Test markets aren’t a total thing of the past – but they are simply less crucial in the face of analytics.  Retailers need them – and need them to be representative – especially when it comes time to test real world rollouts.

“There is no way to model the answer to the question “will consumers buy it?” if it is never sold to consumers.”

But the early intel and data gathering about a brand’s prospects as a whole – that has become less tethered to the testing cities.  It used to be much harder to look at mass swaths of consumer behavior than it is today – which means the modeling in micro is just less necessary.
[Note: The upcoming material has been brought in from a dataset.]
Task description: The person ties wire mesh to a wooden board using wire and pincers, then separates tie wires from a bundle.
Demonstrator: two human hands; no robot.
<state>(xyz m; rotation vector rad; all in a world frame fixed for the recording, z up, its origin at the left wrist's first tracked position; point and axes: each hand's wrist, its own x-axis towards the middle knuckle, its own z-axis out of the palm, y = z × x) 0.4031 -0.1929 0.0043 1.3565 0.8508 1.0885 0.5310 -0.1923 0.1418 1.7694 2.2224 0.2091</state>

Urban Vs Not Is The Main Demographic Divide 

‘We tend to think about differences regionally as the most important. Do people in the West really buy more kale – or I don’t know.  But when we looked at our data, what we saw is that it a lot more what type of community you live in within a state than which region it’s in.  Atlanta and San Francisco have more in common than Atlanta and Irwinton, Georgia.”

For those who’ve never heard of it – Irwinton is a rural community in Georgia with 571 residents.  There is no Uber in Irwniton, or InstaCart – though high-speed internet service was added (recently,) and as of 2014 they have full 3G coverage.

Shoppers in Iriwnton have a lot in common with other ultra-rural consumers in the United States – they’ve had access to smartphone technology that works full time for less than 3 years, they may have heard of some of the unicorns we write about here but have no regular interaction with them, and they are really getting into eCommerce (and shopping on Amazon in particular) over the last few years.

“If we look at rural areas, out data is seeing eCommerce numbers that are on the rise faster than anywhere else – and staple household goods ordered online are the leader. These orders are mostly mobile – which indicates that households who are getting their first full-time internet access in rural communities are making eCommerce transitions almost immediately.”

Urban areas are also seeing spikes and very fast mobile growth, but what’s getting bought is different. Urban consumers are buying plenty of goods on mobile – though larger shopping engagements with cart sizes over $250 are still mostly happening in desktop environments.

“When consumers are making buys under $250, mobile shopping is on the rise. Over $250, a lot of that growth drops off, and urban consumers are more likely to start the buy on their phone, but finish it off on a computer.”

The big pick-up in mobile numbers is when it comes to services. Hailing rides, booking appointments and purchasing delivery are all much more likely to be done on a phone. And those services are only available in urban areas.

“I think when you are looking for the big divide – urban consumers are more likely to use their phones as personal assistants. Rural users’ smartphone use is more consistent with urban users’ desktop use.”

Which isn’t to say there aren’t things that unite shoppers nationwide.

“Paper towels. Americans everywhere are buying staggering numbers of paper towels each week – from all walks of life, all states, all environments.  That was the most surprising take-away. According to our data – the average American household is using 3 rolls of paper towels per week. Urban, suburban, rural, didn’t matter.”

Americans, our eCommerce habits vary widely, but at base we’re all mostly concerned with wiping up the mess before it gets out of hand.